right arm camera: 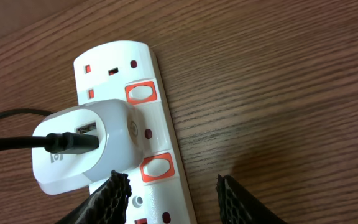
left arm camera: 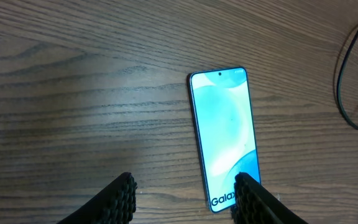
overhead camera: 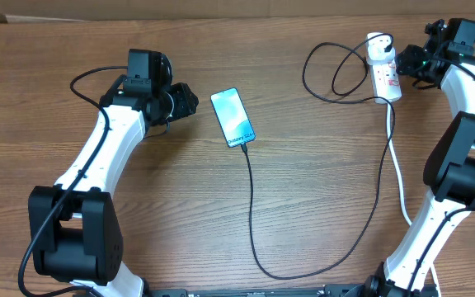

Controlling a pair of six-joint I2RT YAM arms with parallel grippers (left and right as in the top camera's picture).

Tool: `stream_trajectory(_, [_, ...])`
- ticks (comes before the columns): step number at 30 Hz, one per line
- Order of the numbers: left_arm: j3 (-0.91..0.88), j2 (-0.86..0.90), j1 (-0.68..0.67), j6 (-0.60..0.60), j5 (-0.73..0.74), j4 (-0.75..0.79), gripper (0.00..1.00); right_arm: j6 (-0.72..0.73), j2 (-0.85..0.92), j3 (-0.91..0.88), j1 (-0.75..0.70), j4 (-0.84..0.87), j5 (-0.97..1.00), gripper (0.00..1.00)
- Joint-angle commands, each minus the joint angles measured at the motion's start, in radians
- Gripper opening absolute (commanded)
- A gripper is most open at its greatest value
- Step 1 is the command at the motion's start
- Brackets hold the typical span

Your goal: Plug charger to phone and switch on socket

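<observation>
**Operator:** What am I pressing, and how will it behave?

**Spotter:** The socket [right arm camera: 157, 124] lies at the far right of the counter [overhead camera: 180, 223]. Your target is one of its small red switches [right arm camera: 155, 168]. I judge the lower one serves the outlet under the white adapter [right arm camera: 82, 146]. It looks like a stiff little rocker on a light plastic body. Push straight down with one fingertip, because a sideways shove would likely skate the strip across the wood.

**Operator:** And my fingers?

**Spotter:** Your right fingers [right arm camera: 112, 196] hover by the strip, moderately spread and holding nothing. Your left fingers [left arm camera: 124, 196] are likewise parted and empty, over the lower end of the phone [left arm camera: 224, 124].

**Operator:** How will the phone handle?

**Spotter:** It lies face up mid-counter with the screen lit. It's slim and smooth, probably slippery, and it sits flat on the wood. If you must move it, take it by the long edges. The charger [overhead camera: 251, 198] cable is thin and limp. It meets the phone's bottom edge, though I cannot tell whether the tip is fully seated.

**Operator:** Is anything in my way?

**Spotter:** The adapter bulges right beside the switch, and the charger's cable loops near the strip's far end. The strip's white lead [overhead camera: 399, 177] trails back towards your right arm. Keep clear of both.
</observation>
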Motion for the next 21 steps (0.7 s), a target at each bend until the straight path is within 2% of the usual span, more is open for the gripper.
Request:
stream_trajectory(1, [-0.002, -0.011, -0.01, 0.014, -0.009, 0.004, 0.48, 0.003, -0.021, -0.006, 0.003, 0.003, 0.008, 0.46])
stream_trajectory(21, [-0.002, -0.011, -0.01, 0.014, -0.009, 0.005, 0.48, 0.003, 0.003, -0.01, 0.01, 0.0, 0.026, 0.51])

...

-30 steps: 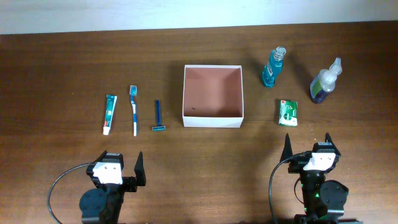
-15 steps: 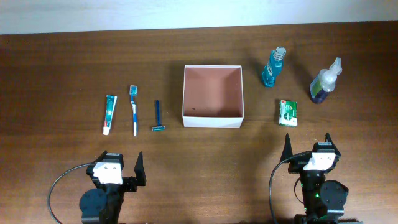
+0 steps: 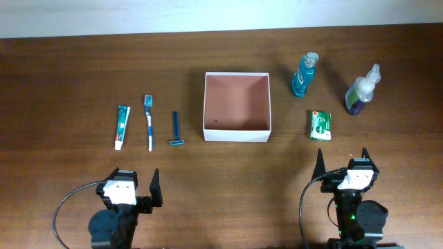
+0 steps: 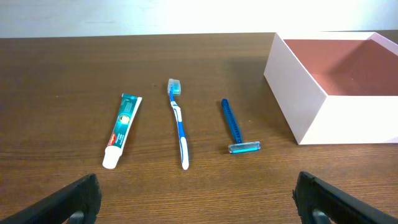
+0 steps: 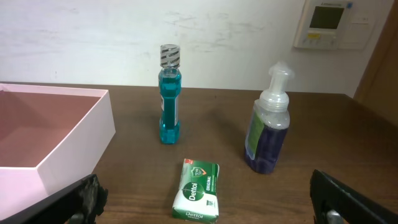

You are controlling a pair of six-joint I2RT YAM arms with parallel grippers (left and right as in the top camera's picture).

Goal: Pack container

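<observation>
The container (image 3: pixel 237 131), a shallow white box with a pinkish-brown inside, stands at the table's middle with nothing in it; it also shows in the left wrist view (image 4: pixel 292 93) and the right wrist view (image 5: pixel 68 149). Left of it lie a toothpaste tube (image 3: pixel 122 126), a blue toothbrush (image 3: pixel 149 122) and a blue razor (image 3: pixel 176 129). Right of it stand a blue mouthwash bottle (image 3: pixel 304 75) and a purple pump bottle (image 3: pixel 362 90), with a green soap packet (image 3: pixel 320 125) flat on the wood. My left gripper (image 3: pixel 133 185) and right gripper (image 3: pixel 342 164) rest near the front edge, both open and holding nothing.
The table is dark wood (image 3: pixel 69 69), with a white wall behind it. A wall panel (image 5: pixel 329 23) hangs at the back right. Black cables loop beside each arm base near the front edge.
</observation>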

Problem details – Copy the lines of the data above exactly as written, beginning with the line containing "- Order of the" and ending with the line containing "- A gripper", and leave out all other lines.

The answer –
- Order of the numbers: left_arm: j3 (-0.91..0.88), j2 (-0.86..0.90), j1 (-0.68..0.67), j6 (-0.60..0.60), j5 (-0.73..0.74), j4 (-0.75..0.79), gripper (0.00..1.00); right_arm: j6 (-0.72..0.73), j2 (-0.85..0.92), j3 (-0.91..0.88), j1 (-0.75..0.70), j4 (-0.84..0.87), j5 (-0.97..1.00), gripper (0.00..1.00)
- Joint-angle commands, each minus the joint angles measured at the motion's start, in radians
- Gripper opening absolute (commanded)
- A gripper is most open at its greatest value

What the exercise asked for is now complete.